#### [Your assignment]
An exact copy of the lines from the top of the data through the line with "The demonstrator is" is what you should give, with no pictures in it.

#### [Stored data]
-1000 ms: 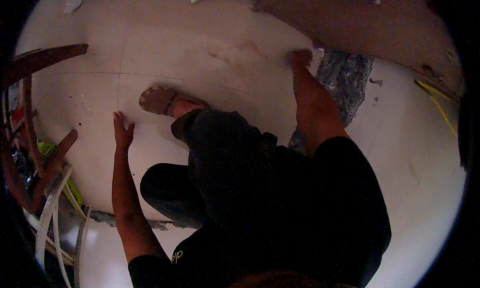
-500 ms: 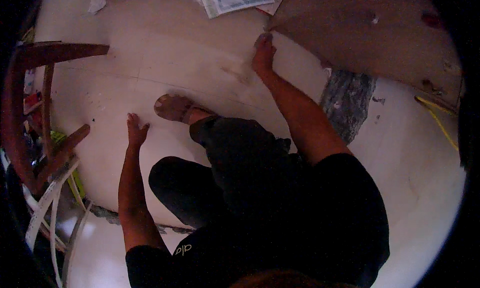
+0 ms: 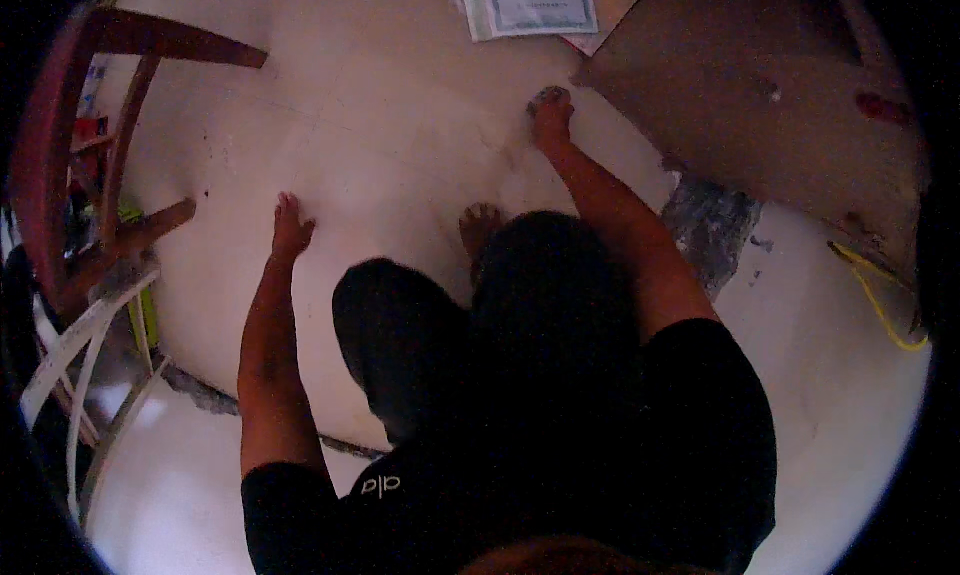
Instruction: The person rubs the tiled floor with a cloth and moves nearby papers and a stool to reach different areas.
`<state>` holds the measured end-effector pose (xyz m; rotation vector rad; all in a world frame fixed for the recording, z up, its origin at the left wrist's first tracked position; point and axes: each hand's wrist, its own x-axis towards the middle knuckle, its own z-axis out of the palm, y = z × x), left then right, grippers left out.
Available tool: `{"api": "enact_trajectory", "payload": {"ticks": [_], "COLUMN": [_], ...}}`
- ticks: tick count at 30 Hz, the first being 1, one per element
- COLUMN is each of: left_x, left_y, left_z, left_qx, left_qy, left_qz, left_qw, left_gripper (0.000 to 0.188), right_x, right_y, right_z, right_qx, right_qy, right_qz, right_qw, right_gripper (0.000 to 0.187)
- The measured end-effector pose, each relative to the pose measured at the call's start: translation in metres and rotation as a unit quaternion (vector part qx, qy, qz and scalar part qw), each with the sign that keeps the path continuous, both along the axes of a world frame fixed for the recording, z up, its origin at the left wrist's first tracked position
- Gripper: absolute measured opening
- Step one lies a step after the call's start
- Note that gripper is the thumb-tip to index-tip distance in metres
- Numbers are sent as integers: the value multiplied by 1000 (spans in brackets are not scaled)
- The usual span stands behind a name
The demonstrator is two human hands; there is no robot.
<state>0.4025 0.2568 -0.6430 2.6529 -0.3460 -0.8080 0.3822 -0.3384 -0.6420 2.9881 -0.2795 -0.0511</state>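
Note:
My right hand (image 3: pixel 554 123) is closed over a small greyish wad (image 3: pixel 546 97); it looks like a scrubber or bunched cloth, but the dim light hides its exact kind. The wad presses on the pale floor (image 3: pixel 380 125), close to the corner of a brown board (image 3: pixel 720 85). Off to the left, my left hand (image 3: pixel 290 227) is over the floor with its fingers stretched out and nothing in it. Between the two arms are my bent knees and one bare foot (image 3: pixel 481 227).
A dark red wooden chair frame (image 3: pixel 118 165) and a whitish curved frame (image 3: pixel 85 345) stand at the left. Papers in a clear sleeve (image 3: pixel 535 5) lie at the far side. A rough grey broken patch (image 3: pixel 715 225) and a yellow cord (image 3: pixel 870 285) are at the right.
The view has shifted, so the chair and papers appear farther right. My foot has drawn in toward my knees. My right hand keeps its hold on the wad; my left remains open.

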Motion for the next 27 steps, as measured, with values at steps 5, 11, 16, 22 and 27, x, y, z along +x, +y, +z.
{"api": "enact_trajectory", "payload": {"ticks": [5,11,16,22,27], "left_x": [-15,-22,-13,-14,-14], "left_y": [-9,-15,-13,-23,-18], "left_z": [19,39,49,68,69], "left_qx": [-6,-7,-22,38,69], "left_qy": [-50,-34,-44,26,29], "left_qz": [-1,-28,-64,-42,-138], "left_qw": [999,999,997,998,988], "left_gripper": [77,74,74,77,78], "right_x": [72,131,171,192,172], "right_y": [-26,-12,75,90,75], "right_z": [-42,-6,-12,13,40], "right_qx": [175,546,802,573,221], "right_qy": [-195,-311,-321,-266,-147], "right_qz": [-272,-338,-220,-127,32], "right_qw": [926,700,453,764,964], "right_gripper": [43,43,44,49,57]}}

#### [Output of the task]
-1000 ms: 
-500 ms: 
+0 ms: 
Instruction: The person rubs the tiled floor with a cloth and moves nearby papers and a stool to reach different areas.
`<state>` holds the measured end-effector pose (xyz m; rotation vector rad; all in a world frame fixed for the recording, z up, its origin at the left wrist's first tracked position; point and axes: each hand's wrist, its own x-axis towards the middle knuckle, its own z-axis out of the palm, y = z × x), left then right, grippers left out.
Available tool: `{"api": "enact_trajectory", "payload": {"ticks": [_], "COLUMN": [_], ...}}`
- ticks: tick count at 30 Hz, the first being 1, one per element
- COLUMN is each of: left_x, left_y, left_z, left_qx, left_qy, left_qz, left_qw, left_gripper (0.000 to 0.188), right_x, right_y, right_z, right_qx, right_qy, right_qz, right_qw, right_gripper (0.000 to 0.187)
- The measured end-effector pose, each relative to the pose measured at the call's start: translation in metres and rotation as a unit quaternion (vector part qx, qy, qz and scalar part qw), each with the sign that keeps the path continuous, both along the axes of a world frame fixed for the recording, z up, its origin at the left wrist's first tracked position
- Gripper: absolute measured opening
- Step one lies a step after the call's start
- Note that gripper is the thumb-tip to index-tip distance in metres
- Numbers are sent as integers: the value multiplied by 1000 (spans in brackets are not scaled)
- The usual span stands behind a name
The demonstrator is two human hands; there is no robot.

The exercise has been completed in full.